GE burnt me out within six months doing the same crap. In my case I was coming in as a contractor for six months (and then on to FTE) and the original contract mentioned "travel" which I had them remove and they told me no travel ever...not a big deal.
Whole story changed when it came to hiring on as an FTE. Occasional travel was required and no guarantees on getting hired with some wired interview process that they actually took seriously. Total bait and switch trash.
I went through with it because I had already left my previous job fucking six months earlier. I hired in at, as I come to find out, some illustrious Senior Staff level that is nearly impossible to achieve for people starting thier career there. I was soon meeting people who had been kissing ass for a decade who were getting denied senior level.
I spent the next six months telegraphing my lack of enthusiasm for the company and was laid off when the pandemic set in. People were offering me other jobs etc but I refused and took the package...which was very nice at my level. I had just been paid full bonus and I received a bonus the following year for time I spent with the company on the next bonus cycle. A year after being laid off another $5k drops in my account. These people are batshit.

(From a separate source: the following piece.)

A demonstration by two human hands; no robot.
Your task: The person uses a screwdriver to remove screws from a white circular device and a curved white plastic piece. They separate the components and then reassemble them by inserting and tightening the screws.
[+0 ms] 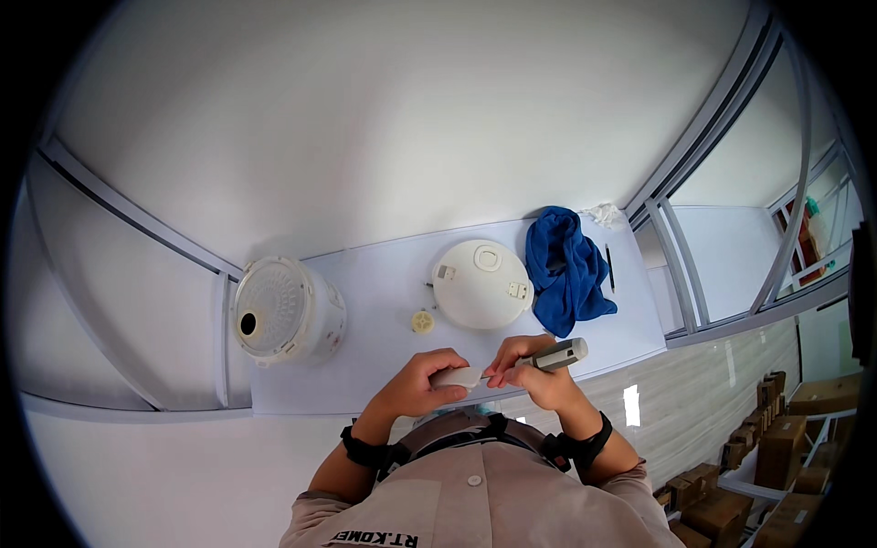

Sure thing. Going in I knew I would hate working at a FAANG, so there were a few factors really: 1) my old job loves what I do and I can easily return at any time, 2) I literally doubled my salary, 3) polish up my experience, and 4) it would bullet-proof my resume.
On that last point: I haven't had issues getting in the door anywhere for the last decade, but I think if the industry were to sour, it would help my resume stand out from other candidates.
Being assigned an office doesn't mean that it's not remote. It entirely depends on the team. I worked for a team that wanted me in office for three days a week last year. My current team is entirely remote, but I'm still assigned to an office that I can go to anytime I want, which is totally optional.
On the other hand, I had exactly this sort of issue with Amazon subsidiary Zoox a couple months ago. We had verbally agreed on terms that would have me doing primarily remote work. When they finally sent me terms, they specified full time in-office and changed a few other things like salary. The excuse was that some higher-up wouldn't approve remote right now, but they were trying to convince them.
No, but here's the catch that I learned about: if you're assigned to an office, they can make you go into that office at the same frequency as in-office workers. You'd basically have nothing in writing that states you're a remote employee (I specifically asked the recruiter about this, and he confirmed). Otherwise why would being fully remote need "special approval"? That doesn't make any sense.
They're also holding back-to-the-office meetings where they want local individuals to come in a few times a week and remote individuals to come in on a somewhat regular frequency (e.g. once a month). I told them to shove it, I'm not coming in, ever. I don't need their money that badly. I'd rather slash my salary in half and work somewhere that's not trying to screw me over at every turn. I think after 3-6 months I'm quitting anyway.
EDIT: I should mention I just started at the company and it's already pissing me off. Thankfully my old cushy job will take me back any time.